Over the years, St. Charles Food Pantry has grown into an “outreach ministry” which responds to situations of all kinds –– be it a family who needs a place to sleep, or a mother who needs shoes for her children –– 24 hours a day. Cullen, seeing the tremendous needs in other areas of the city, also expanded the services. St. Lucy’s, The Brady Center, Unity Acres, Dorothy Day, Vera House and other food pantries throughout the city are just some of the regular beneficiaries of St. Charles Food Pantry.
Father James Mathews, of St. Lucy’s Church in Syracuse, said that he is amazed by just how many people have been blessed by Cullen’s warm heart. “I have known personally so many nameless families from all parts of the city whose Christmas has been made brighter, families who have been helped in times of crisis and the countless number of children whose lives have been made a little brighter because Marie cared,” said Father Mathews.

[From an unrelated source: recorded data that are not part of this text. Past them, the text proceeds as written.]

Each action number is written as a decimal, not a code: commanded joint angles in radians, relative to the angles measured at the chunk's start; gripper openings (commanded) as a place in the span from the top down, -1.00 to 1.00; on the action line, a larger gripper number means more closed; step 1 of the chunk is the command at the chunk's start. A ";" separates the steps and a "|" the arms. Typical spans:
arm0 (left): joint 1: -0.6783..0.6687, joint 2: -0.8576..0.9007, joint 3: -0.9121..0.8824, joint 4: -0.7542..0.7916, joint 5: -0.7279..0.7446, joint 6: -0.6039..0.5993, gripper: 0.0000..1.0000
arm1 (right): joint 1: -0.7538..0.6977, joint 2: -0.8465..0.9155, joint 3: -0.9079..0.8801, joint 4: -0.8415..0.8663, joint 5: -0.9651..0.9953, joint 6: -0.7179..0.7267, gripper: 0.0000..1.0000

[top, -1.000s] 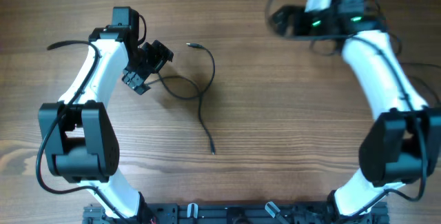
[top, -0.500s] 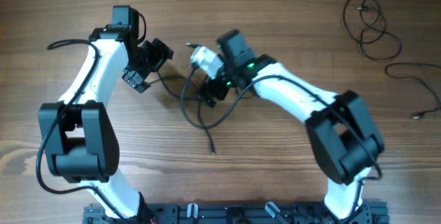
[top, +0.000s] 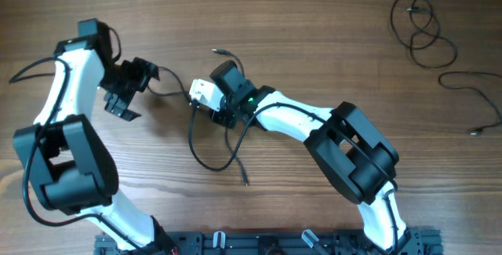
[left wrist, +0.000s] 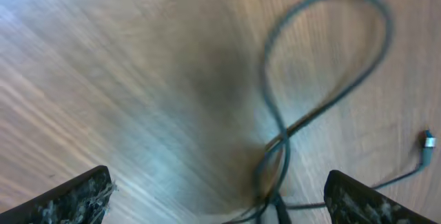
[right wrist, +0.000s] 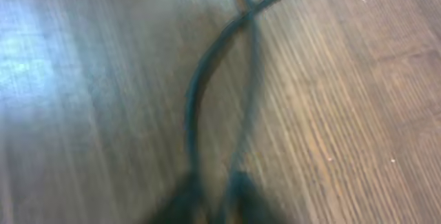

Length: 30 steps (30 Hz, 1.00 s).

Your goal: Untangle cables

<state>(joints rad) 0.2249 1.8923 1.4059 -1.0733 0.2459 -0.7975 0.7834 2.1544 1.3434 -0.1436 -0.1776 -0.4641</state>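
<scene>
A thin black cable lies on the wooden table, one plug at the back and one end toward the front. My right gripper reaches across to it. In the blurred right wrist view its jaws stand close together, with two crossing strands running into them. My left gripper is open just left of the cable. In the left wrist view its fingers stand wide apart over a cable loop with a silvery plug at the right.
More thin black cables lie at the back right: a looped bundle and a single cord near the right edge. The right arm stretches across the middle of the table.
The right arm swung from the back right to the cable, and its jaws closed there. The left gripper moved left, still open. The cable's loop shifted left and forward.
</scene>
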 commanded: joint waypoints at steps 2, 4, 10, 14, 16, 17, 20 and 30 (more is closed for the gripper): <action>0.015 -0.032 0.001 -0.016 0.018 0.005 -1.00 | -0.023 0.067 0.002 -0.022 0.310 0.227 0.91; 0.015 -0.032 0.001 -0.016 0.018 0.005 -1.00 | -0.080 0.063 0.021 -0.070 0.335 0.267 0.91; 0.015 -0.032 0.001 -0.016 0.018 0.005 -1.00 | -0.334 0.052 0.027 -0.111 0.299 0.365 0.91; 0.015 -0.032 0.001 -0.016 0.018 0.005 -1.00 | -0.539 0.052 0.027 -0.096 0.296 0.359 0.91; 0.015 -0.032 0.001 -0.016 0.018 0.005 -1.00 | -0.605 0.052 0.027 -0.088 0.283 0.357 0.91; 0.015 -0.032 0.001 -0.016 0.018 0.005 -1.00 | -0.638 0.052 0.027 -0.085 0.261 0.351 0.91; 0.015 -0.032 0.001 -0.016 0.018 0.005 -1.00 | -0.685 0.052 0.027 -0.092 0.102 0.262 0.91; 0.015 -0.032 0.001 -0.016 0.018 0.005 -1.00 | -0.679 0.031 0.034 -0.098 0.041 0.133 -0.98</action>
<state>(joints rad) 0.2359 1.8908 1.4063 -1.0855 0.2592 -0.7975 0.0982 2.1563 1.3849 -0.2211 -0.1265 -0.3786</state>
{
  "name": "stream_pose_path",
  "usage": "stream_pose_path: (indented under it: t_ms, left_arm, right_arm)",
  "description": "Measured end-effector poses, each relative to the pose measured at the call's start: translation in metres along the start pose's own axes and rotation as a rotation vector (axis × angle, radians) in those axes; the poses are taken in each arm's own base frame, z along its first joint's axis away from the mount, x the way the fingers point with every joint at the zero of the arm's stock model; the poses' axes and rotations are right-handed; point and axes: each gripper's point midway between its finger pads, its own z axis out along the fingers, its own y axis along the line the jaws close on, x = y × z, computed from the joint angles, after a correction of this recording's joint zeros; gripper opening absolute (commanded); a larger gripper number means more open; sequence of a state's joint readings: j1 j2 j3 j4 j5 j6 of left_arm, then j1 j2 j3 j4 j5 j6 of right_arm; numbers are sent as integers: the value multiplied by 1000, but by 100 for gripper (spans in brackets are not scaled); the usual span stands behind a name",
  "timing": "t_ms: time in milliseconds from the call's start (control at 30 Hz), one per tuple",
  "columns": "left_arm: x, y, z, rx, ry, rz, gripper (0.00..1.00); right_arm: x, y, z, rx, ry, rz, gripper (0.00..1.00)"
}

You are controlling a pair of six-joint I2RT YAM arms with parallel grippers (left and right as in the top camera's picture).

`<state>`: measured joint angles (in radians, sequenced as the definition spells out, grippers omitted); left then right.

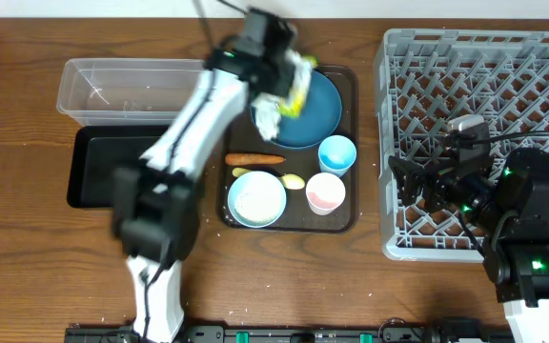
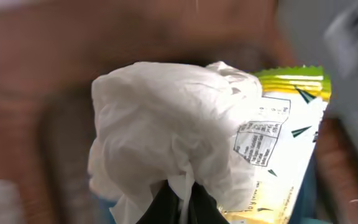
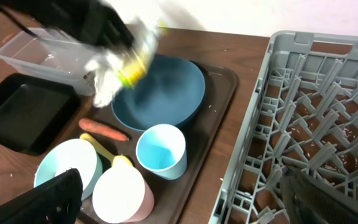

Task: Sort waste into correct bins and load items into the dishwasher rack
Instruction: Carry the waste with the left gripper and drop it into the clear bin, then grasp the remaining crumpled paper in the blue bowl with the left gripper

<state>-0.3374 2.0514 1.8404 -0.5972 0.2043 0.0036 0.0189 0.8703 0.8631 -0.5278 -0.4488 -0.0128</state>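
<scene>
My left jaws clamp crumpled paper (image 2: 160, 124) and a yellow-green packet (image 2: 284, 143) above the blue plate (image 1: 322, 110) — not yet binned. Carrot (image 1: 254, 159), bowl (image 1: 256, 198), blue cup (image 1: 337, 152) and pink cup (image 1: 325, 192) sit on the tray (image 1: 353, 95); rack (image 1: 484, 86) unloaded, right jaws open.

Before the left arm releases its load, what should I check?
1. Left gripper shut on the crumpled white paper: ok.
2. Yellow-green packet pinched too, or only riding beside the paper: cannot tell.
3. Load above a bin: not ok, it hangs over the blue plate.
4. Clear tub open on top with room inside: ok.
5. Black tray has bare floor to receive waste: ok.
6. Right gripper out of the way, open over the dishwasher rack: ok.
</scene>
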Motion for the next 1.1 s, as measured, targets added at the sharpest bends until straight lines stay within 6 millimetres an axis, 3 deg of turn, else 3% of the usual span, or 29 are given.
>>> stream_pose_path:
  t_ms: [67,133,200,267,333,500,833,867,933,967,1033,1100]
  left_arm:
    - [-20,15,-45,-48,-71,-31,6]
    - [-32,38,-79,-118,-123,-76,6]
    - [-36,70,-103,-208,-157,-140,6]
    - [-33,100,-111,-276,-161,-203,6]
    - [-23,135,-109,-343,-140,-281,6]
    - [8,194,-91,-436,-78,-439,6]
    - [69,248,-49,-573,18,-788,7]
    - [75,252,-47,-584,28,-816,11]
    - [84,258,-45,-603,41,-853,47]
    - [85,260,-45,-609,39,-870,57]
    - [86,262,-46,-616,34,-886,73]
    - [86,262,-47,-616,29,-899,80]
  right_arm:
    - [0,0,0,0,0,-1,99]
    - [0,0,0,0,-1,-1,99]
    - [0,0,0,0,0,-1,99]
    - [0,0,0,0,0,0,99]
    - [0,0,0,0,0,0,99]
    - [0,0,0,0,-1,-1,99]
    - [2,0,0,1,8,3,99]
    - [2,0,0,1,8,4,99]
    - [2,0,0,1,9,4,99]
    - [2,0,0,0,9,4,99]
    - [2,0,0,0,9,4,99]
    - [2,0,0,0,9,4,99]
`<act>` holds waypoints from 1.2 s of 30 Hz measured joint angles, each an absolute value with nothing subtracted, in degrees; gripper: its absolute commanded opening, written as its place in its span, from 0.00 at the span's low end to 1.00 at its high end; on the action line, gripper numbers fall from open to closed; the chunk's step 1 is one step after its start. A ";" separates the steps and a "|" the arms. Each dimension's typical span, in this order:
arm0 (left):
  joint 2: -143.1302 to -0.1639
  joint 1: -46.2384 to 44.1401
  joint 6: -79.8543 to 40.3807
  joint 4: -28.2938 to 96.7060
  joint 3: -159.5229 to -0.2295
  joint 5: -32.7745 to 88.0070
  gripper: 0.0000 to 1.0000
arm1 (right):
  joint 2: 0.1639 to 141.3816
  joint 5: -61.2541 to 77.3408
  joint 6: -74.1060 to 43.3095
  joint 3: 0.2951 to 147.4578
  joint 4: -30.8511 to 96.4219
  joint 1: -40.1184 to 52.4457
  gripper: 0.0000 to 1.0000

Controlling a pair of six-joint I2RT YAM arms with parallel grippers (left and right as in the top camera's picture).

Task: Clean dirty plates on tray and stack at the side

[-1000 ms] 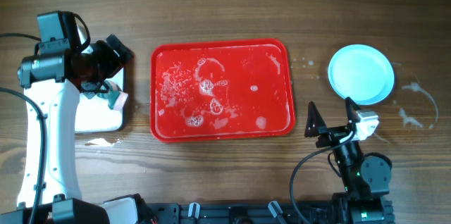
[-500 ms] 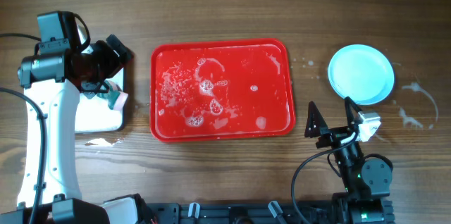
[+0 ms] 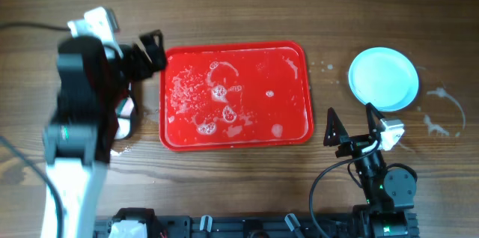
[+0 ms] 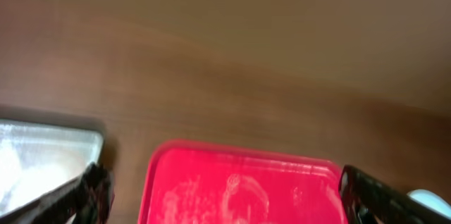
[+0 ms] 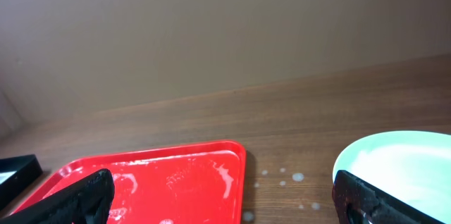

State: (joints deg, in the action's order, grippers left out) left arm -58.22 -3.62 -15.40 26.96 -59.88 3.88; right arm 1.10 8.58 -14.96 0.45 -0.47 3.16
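The red tray (image 3: 262,73) lies in the middle of the table with white foam smears (image 3: 217,92) and no plate on it. A pale turquoise plate (image 3: 383,78) sits on the table right of the tray; I cannot tell if others lie under it. My left gripper (image 3: 146,52) is open and empty, blurred, raised by the tray's far left corner. Its wrist view shows the tray (image 4: 239,189) between its fingers (image 4: 91,189). My right gripper (image 3: 352,127) is open and empty in front of the plate. Its wrist view shows the tray (image 5: 155,182) and the plate (image 5: 402,168).
A silver pan (image 3: 126,122) with a dark rim lies left of the tray, mostly hidden under my left arm; it also shows in the left wrist view (image 4: 42,150). Water streaks and drops (image 3: 441,111) lie on the wood right of the plate.
My left arm has risen from over the silver pan and swung right toward the tray's far left corner. The right arm, the plate and the tray have not moved.
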 measured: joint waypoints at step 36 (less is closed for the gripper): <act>-0.80 -4.08 -0.69 12.88 -4.23 3.09 1.00 | 1.17 8.60 -14.96 0.43 -0.49 3.16 1.00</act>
State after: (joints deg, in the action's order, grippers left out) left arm -0.80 -4.08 -0.69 12.88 -4.23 3.09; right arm 1.17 8.60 -14.96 0.43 -0.49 3.16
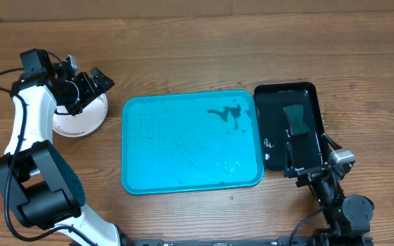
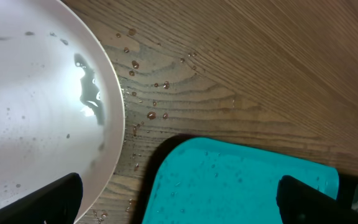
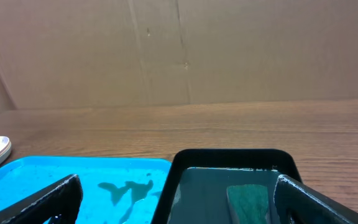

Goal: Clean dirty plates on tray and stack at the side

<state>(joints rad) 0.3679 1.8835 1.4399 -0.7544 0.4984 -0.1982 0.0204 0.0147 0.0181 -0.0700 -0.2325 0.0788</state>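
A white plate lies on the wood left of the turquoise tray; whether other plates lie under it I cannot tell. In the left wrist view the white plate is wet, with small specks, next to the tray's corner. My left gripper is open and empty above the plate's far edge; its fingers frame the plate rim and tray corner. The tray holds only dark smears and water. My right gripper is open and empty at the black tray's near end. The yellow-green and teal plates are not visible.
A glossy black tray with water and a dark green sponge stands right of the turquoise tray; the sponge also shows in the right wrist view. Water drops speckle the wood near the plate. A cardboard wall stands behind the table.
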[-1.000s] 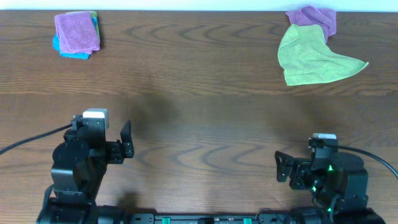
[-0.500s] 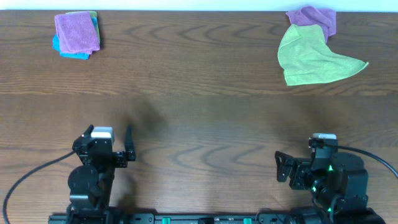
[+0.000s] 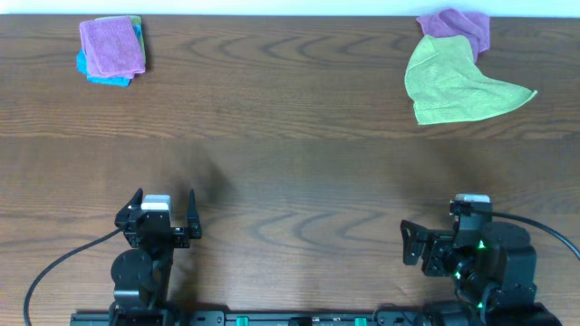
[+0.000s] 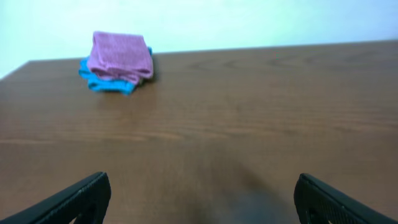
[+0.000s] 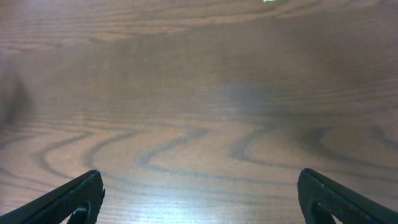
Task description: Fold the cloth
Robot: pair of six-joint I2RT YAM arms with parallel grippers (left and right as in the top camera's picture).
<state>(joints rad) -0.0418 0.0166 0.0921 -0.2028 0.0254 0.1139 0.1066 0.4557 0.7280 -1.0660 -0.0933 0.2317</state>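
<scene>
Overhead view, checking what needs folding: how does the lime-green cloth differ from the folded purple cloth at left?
The lime-green cloth lies spread and rumpled; the folded purple cloth is a compact square. The former overlaps a crumpled purple cloth; the latter tops a blue cloth. Both sit near the far edge.

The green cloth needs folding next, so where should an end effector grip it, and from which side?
On the green cloth, probably the pointed right corner: it juts out flat, clear of the purple cloth. Come down from above on its right side.
</scene>
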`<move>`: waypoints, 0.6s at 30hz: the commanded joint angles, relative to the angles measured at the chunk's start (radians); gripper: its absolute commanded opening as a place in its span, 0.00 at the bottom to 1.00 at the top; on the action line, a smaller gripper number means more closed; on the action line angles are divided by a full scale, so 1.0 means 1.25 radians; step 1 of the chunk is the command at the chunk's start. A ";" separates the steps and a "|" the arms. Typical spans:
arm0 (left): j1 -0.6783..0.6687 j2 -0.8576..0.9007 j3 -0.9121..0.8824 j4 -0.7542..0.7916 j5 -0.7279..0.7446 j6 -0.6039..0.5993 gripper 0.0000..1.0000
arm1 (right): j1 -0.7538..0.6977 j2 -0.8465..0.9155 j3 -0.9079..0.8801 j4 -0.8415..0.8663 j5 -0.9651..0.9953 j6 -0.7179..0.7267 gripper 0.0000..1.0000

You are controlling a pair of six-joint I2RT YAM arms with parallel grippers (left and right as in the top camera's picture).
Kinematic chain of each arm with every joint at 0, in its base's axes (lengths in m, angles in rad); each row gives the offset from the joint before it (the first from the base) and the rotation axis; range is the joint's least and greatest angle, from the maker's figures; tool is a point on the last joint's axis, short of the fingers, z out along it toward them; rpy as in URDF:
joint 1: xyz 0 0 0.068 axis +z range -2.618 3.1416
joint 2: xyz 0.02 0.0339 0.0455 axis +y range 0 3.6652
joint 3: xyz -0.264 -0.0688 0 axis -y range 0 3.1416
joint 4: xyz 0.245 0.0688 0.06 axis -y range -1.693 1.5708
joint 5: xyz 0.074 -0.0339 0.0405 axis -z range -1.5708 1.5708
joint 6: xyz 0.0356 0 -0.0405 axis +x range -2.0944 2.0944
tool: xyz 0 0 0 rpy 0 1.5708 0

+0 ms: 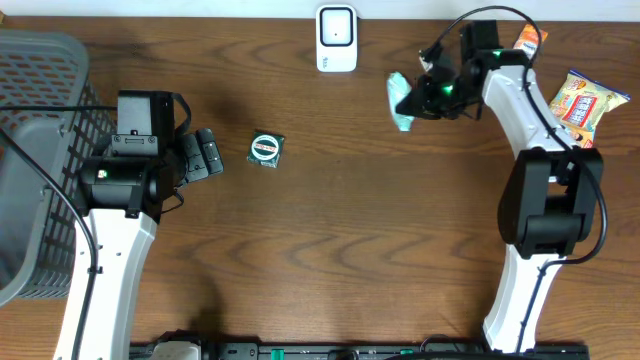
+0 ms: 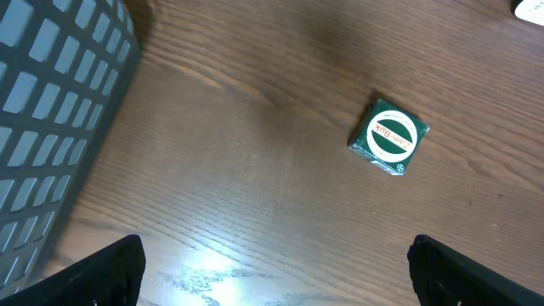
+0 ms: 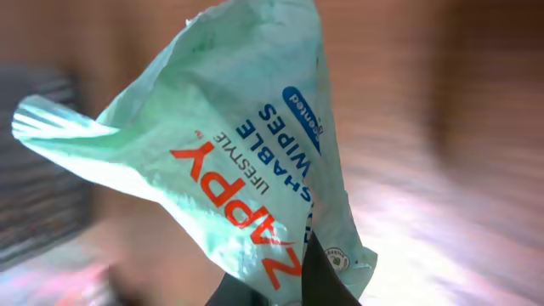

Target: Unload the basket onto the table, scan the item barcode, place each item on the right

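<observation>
One Zappy wipes packet (image 1: 399, 102) is pinched in my right gripper (image 1: 417, 97) near the far edge of the table (image 1: 350, 250), stretching leftward toward the barcode scanner (image 1: 336, 38) at that edge's middle. My left gripper (image 1: 205, 155) gapes wide, empty, farther off.

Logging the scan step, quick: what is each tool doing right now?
Left tool: open, empty.
Right tool: shut on the Zappy wipes packet.
</observation>
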 commanded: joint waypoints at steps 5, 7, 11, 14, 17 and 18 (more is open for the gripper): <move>0.002 -0.003 0.004 -0.003 -0.011 0.005 0.98 | 0.005 0.029 -0.130 0.052 -0.454 -0.066 0.01; 0.002 -0.003 0.004 -0.003 -0.010 0.005 0.98 | 0.004 0.041 -0.176 0.084 -0.477 -0.062 0.01; 0.002 -0.003 0.004 -0.003 -0.011 0.005 0.98 | -0.015 0.058 -0.240 0.132 -0.464 -0.049 0.01; 0.002 -0.003 0.004 -0.003 -0.011 0.005 0.98 | -0.042 0.062 -0.262 0.144 -0.323 0.012 0.01; 0.002 -0.003 0.004 -0.003 -0.011 0.005 0.98 | -0.067 0.062 -0.263 0.140 -0.146 0.054 0.05; 0.002 -0.003 0.004 -0.003 -0.011 0.005 0.98 | -0.076 0.062 -0.260 0.135 -0.107 0.056 0.08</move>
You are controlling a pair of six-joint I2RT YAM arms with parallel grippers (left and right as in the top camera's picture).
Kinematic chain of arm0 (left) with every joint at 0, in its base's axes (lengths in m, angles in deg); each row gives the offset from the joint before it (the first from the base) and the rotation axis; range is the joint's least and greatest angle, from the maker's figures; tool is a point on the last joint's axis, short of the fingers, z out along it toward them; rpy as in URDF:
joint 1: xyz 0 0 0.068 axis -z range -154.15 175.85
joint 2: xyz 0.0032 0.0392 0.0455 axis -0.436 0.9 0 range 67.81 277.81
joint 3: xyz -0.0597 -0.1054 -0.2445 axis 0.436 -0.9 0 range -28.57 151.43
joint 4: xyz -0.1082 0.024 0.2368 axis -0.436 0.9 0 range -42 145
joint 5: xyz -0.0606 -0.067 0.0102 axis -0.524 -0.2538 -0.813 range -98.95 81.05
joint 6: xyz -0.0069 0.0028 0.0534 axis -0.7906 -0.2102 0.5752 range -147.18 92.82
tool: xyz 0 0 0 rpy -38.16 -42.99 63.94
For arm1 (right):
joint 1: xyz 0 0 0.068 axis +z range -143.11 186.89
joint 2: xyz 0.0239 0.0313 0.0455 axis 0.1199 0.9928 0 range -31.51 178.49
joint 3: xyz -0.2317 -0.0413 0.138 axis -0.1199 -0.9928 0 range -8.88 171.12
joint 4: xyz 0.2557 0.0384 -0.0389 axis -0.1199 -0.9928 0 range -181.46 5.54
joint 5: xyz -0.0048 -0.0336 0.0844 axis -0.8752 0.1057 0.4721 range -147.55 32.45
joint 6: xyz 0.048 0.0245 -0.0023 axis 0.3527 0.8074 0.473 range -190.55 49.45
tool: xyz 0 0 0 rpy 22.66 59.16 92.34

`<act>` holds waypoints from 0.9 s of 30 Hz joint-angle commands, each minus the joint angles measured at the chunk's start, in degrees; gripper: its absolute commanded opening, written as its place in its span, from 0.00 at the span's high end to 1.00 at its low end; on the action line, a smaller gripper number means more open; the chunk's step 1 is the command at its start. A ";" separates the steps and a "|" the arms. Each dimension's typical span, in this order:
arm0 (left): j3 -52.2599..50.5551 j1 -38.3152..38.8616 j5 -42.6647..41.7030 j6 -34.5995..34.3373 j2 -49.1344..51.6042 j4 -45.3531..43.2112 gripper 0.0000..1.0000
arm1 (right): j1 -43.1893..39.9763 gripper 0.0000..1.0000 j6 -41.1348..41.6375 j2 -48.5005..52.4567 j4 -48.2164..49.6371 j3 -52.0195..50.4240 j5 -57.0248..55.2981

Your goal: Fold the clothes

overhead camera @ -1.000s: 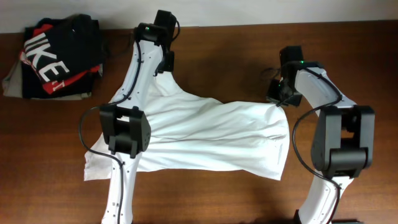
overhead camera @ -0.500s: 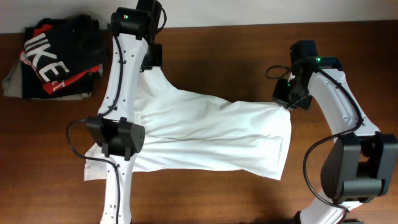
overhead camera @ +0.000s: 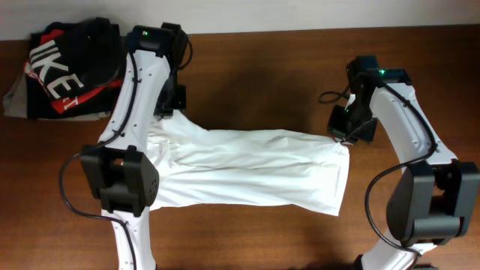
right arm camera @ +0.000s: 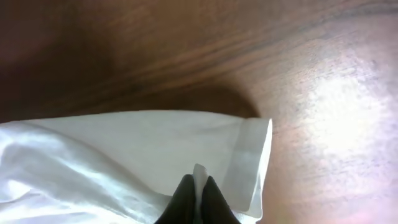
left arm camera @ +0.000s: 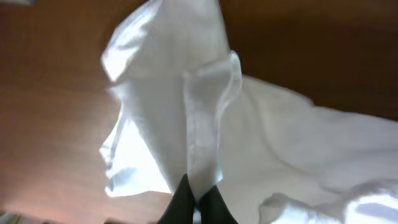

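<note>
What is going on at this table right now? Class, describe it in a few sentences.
Two robot arms are handling a white T-shirt on a wooden table. The left tool is shut on an edge of fabric at the shirt's left end. The right tool is shut on the hem corner at its right end. The shirt lies spread and wrinkled between them. A black shirt sits folded at the far left.

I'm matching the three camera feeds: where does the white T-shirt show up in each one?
Overhead: white T-shirt spread flat across the picture's centre.
Left wrist: fills the middle and right, down to the bottom edge.
Right wrist: lower left, hemmed corner near centre.
Shared landmark: the brown wooden table.
</note>
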 commanded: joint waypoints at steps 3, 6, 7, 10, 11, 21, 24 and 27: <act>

O’Sullivan met Cullen last Christmas while working together on St. Charles’ giving tree. While she knew of Cullen’s dedication to helping those in need, she was in awe of how much Cullen –– a mother of five, a grandmother and a widow –– has extended herself. “I have known Marie for several years now, but was unaware myself just how devoted she is to those in need until this past Christmas. I do not think that people recognize the scope of what she does. She is somehow able to provide the most to those with the least among us. How she accomplishes all she does is truly miraculous.”
It is the overwhelming support of the parishioners, said Cullen, that enables the food pantry to meet the needs of so many people continually. “People have come to depend on the pantry; St. Charles must be doing something right because there is never a day when the box is without food,” Cullen noted, pointing to the wooden “drop-box” in the back of the church where parishioners can leave food. “People have come to depend on the pantry and it would not exist without the outstanding generosity of the parishioners, especially the senior citizens.”
As O’Sullivan pointed out, hundreds of people in the Syracuse community have been touched by her generosity and do not know it, but this is just fine with Marie. She does what she does, not for the recognition, but because there is a need. “People will call her in the middle of the night and ask her for something; Marie will not hesitate to help, without ever taking credit. She truly is an unsung hero,” O’Sullivan stated.
True to form, Cullen will not take all the credit for the amazing work done at the pantry. Although hers is the face people associate with pantry, there are a handful of volunteers who contribute to its success, she said.
“I could never do all of this work without the volunteers. The men who drive the trucks to pick up and deliver food, all I have to do is call them up and ask them. They are here all of the time when I need them. That’s what makes us so successful –– that and God’s grace. When you do God’s work, the means to do it will be provided,” she added. Above the food box, Cullen hung a picture of “Christ in the Breadline.” She said she hopes that it reminds everyone “when you do something for the least of my brothers, then you are doing it for me.
” “The moment I saw the picture, I knew where it belonged,” Cullen said. “We are to look at everyone like they are Christ –– embrace them, touch them, smell them –– no matter what they look like. If we are able to do this, then we are truly doing the work of Christ.”